- _Brief_
Down to the last character, repeat the entries beneath this task.

- _Input data_
■ ■ ■
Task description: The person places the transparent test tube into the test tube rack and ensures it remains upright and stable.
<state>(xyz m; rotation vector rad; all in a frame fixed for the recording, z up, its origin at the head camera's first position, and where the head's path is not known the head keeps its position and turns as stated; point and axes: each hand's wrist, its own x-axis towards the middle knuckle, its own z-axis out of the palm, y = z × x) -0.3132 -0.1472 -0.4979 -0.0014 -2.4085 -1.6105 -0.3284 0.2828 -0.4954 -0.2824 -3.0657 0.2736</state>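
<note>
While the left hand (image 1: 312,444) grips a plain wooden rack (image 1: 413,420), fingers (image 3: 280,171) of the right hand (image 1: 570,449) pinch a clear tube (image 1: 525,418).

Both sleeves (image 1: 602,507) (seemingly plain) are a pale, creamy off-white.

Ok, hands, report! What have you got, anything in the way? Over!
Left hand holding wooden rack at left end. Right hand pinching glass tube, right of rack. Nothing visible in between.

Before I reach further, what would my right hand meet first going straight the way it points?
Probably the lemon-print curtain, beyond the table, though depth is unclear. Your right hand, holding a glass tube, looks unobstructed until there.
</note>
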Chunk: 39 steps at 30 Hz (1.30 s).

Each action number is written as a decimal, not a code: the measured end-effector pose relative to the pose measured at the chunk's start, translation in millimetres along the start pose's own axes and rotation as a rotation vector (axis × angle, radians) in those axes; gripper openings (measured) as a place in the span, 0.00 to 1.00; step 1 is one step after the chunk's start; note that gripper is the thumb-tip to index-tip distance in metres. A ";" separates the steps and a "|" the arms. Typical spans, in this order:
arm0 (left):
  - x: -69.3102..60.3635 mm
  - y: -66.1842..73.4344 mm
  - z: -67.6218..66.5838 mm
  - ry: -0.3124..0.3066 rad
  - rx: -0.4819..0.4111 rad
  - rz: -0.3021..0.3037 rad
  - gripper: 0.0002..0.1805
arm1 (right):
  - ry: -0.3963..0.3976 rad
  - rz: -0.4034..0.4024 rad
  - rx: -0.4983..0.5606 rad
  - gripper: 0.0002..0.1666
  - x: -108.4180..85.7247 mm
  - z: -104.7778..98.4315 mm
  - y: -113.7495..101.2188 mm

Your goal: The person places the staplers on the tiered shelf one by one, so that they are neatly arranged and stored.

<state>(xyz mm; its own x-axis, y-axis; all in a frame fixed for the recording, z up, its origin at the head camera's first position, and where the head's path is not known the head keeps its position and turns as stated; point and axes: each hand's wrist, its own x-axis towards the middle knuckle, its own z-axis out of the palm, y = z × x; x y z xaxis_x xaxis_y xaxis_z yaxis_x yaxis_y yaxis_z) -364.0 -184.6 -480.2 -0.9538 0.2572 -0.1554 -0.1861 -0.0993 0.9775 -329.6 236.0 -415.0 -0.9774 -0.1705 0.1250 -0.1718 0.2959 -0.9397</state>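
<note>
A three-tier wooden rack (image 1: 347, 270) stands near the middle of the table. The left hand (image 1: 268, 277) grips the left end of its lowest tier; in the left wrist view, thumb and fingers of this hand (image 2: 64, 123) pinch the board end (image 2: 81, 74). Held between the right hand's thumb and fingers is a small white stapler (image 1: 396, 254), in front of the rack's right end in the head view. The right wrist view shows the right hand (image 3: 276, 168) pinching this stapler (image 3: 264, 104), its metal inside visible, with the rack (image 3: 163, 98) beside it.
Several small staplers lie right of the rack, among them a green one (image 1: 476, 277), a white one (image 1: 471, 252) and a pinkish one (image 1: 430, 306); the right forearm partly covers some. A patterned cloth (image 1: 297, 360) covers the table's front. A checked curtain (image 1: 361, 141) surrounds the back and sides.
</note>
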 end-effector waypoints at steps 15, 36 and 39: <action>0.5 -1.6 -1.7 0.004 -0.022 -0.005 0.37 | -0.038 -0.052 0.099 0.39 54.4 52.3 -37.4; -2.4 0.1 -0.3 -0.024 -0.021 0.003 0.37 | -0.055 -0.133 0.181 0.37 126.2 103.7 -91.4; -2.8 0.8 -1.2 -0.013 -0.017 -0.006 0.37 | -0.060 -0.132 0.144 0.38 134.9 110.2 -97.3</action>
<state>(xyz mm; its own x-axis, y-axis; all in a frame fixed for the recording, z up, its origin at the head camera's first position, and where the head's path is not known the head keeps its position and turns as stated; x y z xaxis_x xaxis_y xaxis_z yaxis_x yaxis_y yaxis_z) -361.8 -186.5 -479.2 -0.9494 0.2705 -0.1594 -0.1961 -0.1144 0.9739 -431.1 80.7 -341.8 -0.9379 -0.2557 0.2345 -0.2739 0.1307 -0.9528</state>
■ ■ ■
- _Result_
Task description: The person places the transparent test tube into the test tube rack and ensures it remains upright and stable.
<state>(xyz m; rotation vector rad; all in a frame fixed for the recording, z up, its origin at the head camera's first position, and where the head's path is not known the head keeps its position and turns as stated; point and axes: each hand's wrist, its own x-axis towards the middle knuckle, its own z-axis out of the palm, y = z × x) -0.3132 -0.1472 -0.4979 -0.0014 -2.4085 -1.6105 -0.3284 0.2828 -0.4954 -0.2824 -3.0657 0.2736</state>
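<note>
While the left hand (image 1: 312,444) grips a plain wooden rack (image 1: 413,420), fingers (image 3: 280,171) of the right hand (image 1: 570,449) pinch a clear tube (image 1: 525,418).

Both sleeves (image 1: 602,507) (seemingly plain) are a pale, creamy off-white.

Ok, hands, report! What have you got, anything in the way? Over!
Left hand holding wooden rack at left end. Right hand pinching glass tube, right of rack. Nothing visible in between.

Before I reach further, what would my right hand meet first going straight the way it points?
Probably the lemon-print curtain, beyond the table, though depth is unclear. Your right hand, holding a glass tube, looks unobstructed until there.
</note>
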Chunk: 39 steps at 30 Hz (1.30 s).

Each action number is written as a decimal, not a code: the measured end-effector pose relative to the pose measured at the chunk's start, translation in millimetres along the start pose's own axes and rotation as a rotation vector (axis × angle, radians) in those axes; gripper openings (measured) as a place in the span, 0.00 to 1.00; step 1 is one step after the chunk's start; note that gripper is the thumb-tip to index-tip distance in metres. A ";" separates the steps and a "|" the arms. Typical spans, in this order:
arm0 (left):
  - x: -69.3102..60.3635 mm
  - y: -66.1842..73.4344 mm
  - z: -67.6218..66.5838 mm
  - ry: -0.3124..0.3066 rad
  - rx: -0.4819..0.4111 rad
  - rz: -0.3021..0.3037 rad
  - gripper: 0.0002..0.1805
arm1 (right):
  - ry: -0.3963..0.3976 rad
  - rz: -0.4034..0.4024 rad
  - rx: -0.4983..0.5606 rad
  - gripper: 0.0002..0.1666
  - x: -108.4180..85.7247 mm
  - z: -104.7778..98.4315 mm
  - y: -113.7495..101.2188 mm

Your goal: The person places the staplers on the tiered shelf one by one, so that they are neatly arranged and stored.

<state>(xyz mm; its own x-axis, y-axis; all in a frame fixed for the recording, z up, its origin at the head camera's first position, and where the head's path is not known the head keeps its position and turns as stated; point and axes: each hand's wrist, its own x-axis towards the middle knuckle, its own z-axis out of the palm, y = z × x; x y z xaxis_x xaxis_y xaxis_z yaxis_x yaxis_y yaxis_z) -364.0 -184.6 -480.2 -0.9538 0.2572 -0.1554 -0.1861 -0.0993 0.9775 -329.6 236.0 -415.0 -0.9774 -0.1705 0.1250 -0.1718 0.2959 -0.9397</state>
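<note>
A three-tier wooden rack (image 1: 347, 270) stands near the middle of the table. The left hand (image 1: 268, 277) grips the left end of its lowest tier; in the left wrist view, thumb and fingers of this hand (image 2: 64, 123) pinch the board end (image 2: 81, 74). Held between the right hand's thumb and fingers is a small white stapler (image 1: 396, 254), in front of the rack's right end in the head view. The right wrist view shows the right hand (image 3: 276, 168) pinching this stapler (image 3: 264, 104), its metal inside visible, with the rack (image 3: 163, 98) beside it.
Several small staplers lie right of the rack, among them a green one (image 1: 476, 277), a white one (image 1: 471, 252) and a pinkish one (image 1: 430, 306); the right forearm partly covers some. A patterned cloth (image 1: 297, 360) covers the table's front. A checked curtain (image 1: 361, 141) surrounds the back and sides.
</note>
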 end-effector waypoints at steps 15, 36 and 39: <action>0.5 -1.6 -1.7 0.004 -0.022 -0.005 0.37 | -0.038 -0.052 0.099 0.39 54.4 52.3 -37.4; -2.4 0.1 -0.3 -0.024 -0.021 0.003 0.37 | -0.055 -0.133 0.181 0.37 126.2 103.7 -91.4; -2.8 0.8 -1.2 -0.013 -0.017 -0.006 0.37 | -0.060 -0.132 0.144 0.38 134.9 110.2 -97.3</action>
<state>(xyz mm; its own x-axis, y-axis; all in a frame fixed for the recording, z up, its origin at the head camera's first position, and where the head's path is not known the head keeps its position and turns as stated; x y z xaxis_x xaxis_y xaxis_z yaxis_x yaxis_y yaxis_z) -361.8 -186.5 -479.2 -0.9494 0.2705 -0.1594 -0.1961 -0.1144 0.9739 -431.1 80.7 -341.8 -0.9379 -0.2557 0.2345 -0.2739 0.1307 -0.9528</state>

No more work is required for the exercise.